First let us consider the lowly CD-ROM drive. These drives are inexpensive and provide access to the most ubiquitous optical technology. Although sales are declining, there is still lots of life left in this technology. CD-ROMs will continue to be installed on new PCs for at least another two years.
The fall in CD-ROM sales can be attributed to the increase in usage of CD-RW drives. Users have fallen in love with optical writing. The music-swapping craze fuelled the growth of these devices. New uses, such as hard drive backup and photo archiving have been found. With prices dropping continually, this market shows no sign of slowing down. CD-RW sales are expected to continue to be very strong over the next year, with more drives sold as original equipment on new PCs.
The million-dollar question in the optical drive market is when will the switch to DVD technology happen? With a seven-times greater capacity, DVD is the logical upgrade for computer users. Indeed, DVD movie players have had astoundingly fast adoption in the home entertainment market.
This home entertainment adoption has not translated into growth in the PC market. Two inter-related factors have kept adoption low. Software developers have not released titles on DVD, even though many software packages require multiple CDs. They continue to release on CDs because there is not a large enough installed base of DVD-ROM drives. For their part, users have not upgraded to DVD because of a lack of applications. It is a classic Catch-22.
The answer for DVD will likely be the development of home-grown applications. Just as music sharing jump-started the CD-RW market, video editing could be the critical application that drives users to upgrade to DVD. Many vendors have positioned their offerings to promote video editing. However, editing home movies requires a DVD drive with write capability. This is not good news for DVD-ROM.
DVD writers may leapfrog DVD-ROM drives entirely. Users have become enamoured with optical writing through CD-RWs. They are unlikely to give this feature up with DVD.

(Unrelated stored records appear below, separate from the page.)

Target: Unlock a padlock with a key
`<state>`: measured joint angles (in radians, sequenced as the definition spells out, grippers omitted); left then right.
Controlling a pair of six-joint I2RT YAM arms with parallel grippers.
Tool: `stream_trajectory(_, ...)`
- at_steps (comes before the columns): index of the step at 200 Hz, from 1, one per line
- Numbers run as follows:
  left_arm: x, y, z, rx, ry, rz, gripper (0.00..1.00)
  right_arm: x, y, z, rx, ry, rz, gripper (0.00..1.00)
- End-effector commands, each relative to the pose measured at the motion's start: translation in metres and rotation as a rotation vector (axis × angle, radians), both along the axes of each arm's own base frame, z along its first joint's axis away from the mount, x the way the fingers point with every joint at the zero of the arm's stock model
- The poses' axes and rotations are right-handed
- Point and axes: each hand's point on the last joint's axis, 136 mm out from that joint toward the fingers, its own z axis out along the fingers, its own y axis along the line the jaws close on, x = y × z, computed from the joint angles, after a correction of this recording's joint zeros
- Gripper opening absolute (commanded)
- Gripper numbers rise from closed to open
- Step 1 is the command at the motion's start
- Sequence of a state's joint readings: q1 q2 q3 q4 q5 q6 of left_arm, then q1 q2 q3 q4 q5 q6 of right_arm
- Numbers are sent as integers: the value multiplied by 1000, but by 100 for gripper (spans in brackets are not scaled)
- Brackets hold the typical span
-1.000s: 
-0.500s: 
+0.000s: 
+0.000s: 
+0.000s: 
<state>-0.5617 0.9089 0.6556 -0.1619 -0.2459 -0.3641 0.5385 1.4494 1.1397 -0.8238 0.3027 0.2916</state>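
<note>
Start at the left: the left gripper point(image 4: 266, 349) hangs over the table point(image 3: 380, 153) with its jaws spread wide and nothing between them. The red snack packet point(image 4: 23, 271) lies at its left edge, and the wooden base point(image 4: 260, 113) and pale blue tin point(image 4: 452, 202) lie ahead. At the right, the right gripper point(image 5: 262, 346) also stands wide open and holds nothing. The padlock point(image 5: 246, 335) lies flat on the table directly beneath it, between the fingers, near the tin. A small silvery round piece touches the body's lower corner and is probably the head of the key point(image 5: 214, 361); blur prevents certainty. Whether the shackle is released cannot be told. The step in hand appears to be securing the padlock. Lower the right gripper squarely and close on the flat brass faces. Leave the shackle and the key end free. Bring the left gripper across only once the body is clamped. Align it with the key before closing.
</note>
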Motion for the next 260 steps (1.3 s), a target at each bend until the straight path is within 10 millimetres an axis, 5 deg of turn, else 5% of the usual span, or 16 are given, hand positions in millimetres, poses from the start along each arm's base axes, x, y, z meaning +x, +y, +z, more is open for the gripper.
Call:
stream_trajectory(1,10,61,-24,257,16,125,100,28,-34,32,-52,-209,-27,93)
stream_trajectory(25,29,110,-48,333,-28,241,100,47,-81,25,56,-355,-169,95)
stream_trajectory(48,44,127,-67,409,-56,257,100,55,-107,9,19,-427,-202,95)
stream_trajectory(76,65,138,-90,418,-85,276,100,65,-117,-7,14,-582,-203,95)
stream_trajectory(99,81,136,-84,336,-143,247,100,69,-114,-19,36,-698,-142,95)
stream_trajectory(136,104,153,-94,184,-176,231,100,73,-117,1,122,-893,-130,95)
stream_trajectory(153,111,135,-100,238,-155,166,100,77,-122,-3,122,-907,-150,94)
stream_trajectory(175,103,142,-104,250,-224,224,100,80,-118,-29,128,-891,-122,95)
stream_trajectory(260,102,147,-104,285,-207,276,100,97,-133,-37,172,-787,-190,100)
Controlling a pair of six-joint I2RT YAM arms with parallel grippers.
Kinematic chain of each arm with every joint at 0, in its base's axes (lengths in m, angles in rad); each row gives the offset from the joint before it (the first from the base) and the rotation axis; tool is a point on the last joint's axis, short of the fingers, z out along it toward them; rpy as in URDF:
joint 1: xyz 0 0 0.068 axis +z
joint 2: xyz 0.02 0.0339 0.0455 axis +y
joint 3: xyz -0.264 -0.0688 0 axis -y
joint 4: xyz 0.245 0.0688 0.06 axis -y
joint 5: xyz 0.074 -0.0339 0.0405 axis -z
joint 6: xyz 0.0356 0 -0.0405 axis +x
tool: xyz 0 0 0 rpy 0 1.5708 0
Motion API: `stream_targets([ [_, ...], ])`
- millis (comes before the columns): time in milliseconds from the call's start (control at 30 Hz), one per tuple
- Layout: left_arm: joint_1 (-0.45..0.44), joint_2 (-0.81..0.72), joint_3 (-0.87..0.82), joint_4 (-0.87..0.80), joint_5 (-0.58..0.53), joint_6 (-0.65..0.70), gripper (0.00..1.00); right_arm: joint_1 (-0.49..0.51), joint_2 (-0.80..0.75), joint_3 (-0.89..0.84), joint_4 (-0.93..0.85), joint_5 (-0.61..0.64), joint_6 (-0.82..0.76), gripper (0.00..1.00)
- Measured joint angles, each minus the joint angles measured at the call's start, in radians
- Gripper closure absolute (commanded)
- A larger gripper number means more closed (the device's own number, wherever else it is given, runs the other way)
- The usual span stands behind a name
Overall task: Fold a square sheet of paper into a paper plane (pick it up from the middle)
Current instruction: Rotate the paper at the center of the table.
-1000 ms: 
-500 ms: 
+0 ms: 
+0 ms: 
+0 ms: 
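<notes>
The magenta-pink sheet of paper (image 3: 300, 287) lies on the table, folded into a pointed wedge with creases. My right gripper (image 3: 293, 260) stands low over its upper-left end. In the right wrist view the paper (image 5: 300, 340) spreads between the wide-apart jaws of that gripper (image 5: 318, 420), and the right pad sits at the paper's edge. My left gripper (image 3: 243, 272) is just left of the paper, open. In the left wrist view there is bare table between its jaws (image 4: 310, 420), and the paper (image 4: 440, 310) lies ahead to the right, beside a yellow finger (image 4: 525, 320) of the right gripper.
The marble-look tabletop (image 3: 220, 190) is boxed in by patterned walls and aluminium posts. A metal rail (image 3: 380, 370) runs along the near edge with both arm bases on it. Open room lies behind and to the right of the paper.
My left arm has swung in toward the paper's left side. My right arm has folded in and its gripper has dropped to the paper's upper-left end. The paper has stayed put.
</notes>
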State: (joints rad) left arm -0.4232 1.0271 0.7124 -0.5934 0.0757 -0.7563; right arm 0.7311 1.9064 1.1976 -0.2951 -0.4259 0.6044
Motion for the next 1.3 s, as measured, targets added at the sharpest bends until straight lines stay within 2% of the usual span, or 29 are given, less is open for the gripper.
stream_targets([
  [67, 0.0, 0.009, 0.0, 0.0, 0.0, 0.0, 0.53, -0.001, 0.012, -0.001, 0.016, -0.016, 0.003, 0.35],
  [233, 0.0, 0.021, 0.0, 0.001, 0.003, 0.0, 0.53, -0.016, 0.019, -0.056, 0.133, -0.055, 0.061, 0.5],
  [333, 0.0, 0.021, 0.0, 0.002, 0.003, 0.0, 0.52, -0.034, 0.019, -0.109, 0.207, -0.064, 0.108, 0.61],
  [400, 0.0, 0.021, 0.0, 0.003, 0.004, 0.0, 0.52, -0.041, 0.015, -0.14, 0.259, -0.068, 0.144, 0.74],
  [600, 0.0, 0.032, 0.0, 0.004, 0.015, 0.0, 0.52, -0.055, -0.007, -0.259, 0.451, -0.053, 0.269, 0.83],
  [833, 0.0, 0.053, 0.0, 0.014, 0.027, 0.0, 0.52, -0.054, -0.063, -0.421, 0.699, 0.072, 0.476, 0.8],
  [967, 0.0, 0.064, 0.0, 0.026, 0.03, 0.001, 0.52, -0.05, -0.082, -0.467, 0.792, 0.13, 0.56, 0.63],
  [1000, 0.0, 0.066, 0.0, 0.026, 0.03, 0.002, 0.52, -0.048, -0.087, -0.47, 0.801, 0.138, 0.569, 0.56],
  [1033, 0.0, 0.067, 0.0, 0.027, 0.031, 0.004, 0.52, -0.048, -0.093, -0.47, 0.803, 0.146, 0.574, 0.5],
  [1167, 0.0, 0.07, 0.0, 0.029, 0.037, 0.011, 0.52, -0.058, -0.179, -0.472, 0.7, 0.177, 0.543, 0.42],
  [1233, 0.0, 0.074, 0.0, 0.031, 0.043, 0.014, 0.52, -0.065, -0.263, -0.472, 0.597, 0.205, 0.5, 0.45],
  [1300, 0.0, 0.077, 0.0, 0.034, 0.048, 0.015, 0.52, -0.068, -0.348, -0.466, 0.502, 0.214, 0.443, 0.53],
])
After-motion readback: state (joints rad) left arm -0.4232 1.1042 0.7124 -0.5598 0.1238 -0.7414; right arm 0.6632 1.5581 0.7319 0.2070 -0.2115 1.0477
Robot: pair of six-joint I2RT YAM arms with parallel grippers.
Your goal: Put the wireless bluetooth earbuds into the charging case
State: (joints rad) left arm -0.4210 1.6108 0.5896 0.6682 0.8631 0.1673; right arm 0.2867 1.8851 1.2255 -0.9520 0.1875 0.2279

Hamstringing DVD writer adoption is the lack of a single uniform standard. As yet, no clear winner has emerged in the standards war. However, multi-standard drives are being released. This convergence will only benefit the market.
Besides the lack of standards, the cost of the drives and the cost of media are significant. Most DVD writers retail for between $500 and $899. This is significantly higher than the $129 to $199 for CD writers. In addition, CD media are available for less than $1 each. DVD writable disks cost upwards of $10 each. Obviously demand will be stimulated as prices drop for drives and media.